A wracając do Aruby - da się? Pewnie, ze się da. I wygląda to całkiem nieźle. Przerobiłam się po prostu trochę na cieplaka:) Róż trzeba aplikować umiejętnie i ostrożnie, a wszystko będzie dobrze! Pamiętajcie jednak, że usta nie powinny być różowe, należy pilnować ciepłej tonacji makijażu
Ożywczym, przełamującym dodatkiem nadającym kontrastu była zielona kreska ze srebrnymi drobinkami z Catrice. Na ustach szminka Catrice z serii Ultimate Colour 010, na to niemalże transparentny (buuuu) błyszczyk L'Oreala ( z ledwie zauważalną, ciepła poświatą). Kolor cienia pasuje do pazurków, które zobaczycie na zdjęciu w lusterku. 









Jak Wam się podoba Aruba? Jestem super zadowolona, że mam w sumie niewielką, ale niezwykle urozmaiconą "kolekcję" kosmetyków kolorowych;) Dzięki temu można spełniać zachcianki i kaprysy, a któraż kobieta tego nie lubi?

pozdrawiam serdecznie i czekam na Wasze komentarze

ps. wiem, że chłodnemu lepiej w chłodkach.

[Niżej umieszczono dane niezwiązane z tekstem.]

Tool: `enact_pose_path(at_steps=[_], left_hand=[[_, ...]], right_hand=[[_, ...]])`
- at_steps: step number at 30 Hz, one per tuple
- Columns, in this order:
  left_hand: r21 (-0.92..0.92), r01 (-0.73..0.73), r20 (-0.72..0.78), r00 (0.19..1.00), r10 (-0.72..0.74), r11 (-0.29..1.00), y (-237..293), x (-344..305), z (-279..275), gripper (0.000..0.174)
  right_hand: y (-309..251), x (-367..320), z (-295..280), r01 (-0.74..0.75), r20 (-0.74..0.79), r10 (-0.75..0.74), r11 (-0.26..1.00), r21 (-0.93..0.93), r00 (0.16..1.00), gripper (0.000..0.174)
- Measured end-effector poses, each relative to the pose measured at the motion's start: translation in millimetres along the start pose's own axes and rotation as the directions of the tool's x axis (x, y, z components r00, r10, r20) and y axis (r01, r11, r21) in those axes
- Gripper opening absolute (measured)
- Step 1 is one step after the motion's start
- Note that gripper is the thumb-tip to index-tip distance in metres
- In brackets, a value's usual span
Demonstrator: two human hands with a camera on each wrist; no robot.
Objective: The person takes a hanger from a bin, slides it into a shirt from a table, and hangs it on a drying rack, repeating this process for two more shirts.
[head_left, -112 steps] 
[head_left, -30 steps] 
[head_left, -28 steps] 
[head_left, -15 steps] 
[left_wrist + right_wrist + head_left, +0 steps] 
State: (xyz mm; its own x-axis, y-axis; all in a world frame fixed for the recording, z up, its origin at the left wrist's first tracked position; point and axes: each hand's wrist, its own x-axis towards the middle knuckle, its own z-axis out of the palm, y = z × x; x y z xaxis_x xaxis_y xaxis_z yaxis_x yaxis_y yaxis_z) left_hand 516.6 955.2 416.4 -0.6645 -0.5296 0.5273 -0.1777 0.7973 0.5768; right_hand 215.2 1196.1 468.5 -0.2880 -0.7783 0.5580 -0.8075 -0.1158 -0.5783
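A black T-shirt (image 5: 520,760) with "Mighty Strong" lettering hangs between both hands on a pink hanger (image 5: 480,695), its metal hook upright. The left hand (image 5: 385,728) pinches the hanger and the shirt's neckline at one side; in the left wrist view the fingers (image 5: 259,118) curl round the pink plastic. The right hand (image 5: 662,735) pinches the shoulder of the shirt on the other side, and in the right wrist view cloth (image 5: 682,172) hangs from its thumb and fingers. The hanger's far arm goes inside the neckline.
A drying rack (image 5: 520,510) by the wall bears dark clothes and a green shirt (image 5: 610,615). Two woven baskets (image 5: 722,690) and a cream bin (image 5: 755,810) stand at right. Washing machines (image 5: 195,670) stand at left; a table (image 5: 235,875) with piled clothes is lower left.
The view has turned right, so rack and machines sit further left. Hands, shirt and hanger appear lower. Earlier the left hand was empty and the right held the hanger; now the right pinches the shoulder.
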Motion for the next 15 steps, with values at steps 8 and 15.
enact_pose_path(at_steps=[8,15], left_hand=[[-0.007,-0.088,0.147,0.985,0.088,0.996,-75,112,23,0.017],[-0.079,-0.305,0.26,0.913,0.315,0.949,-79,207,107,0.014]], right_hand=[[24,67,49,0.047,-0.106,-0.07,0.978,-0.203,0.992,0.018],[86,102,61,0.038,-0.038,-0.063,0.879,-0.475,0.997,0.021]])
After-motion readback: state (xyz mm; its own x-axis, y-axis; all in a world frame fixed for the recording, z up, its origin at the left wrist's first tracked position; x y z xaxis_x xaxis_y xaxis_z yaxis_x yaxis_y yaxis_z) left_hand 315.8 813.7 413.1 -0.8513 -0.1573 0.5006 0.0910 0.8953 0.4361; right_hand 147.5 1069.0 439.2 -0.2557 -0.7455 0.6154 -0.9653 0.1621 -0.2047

Ale nie mogę się powstrzymać przed świadomym łamaniem zasad, chociaż od czasu do czasu:) Nota bene na moim zdjęciu profilowym w googlu tez mam na sobie ten rózyk;) 

ps.2 efekt jaki widzicie na ustach bardzo mi się podoba i uważam, że jest niezwykle uniwersalny, świetnie się sprawdza także w przypadku mocniejszych makijaży oczu!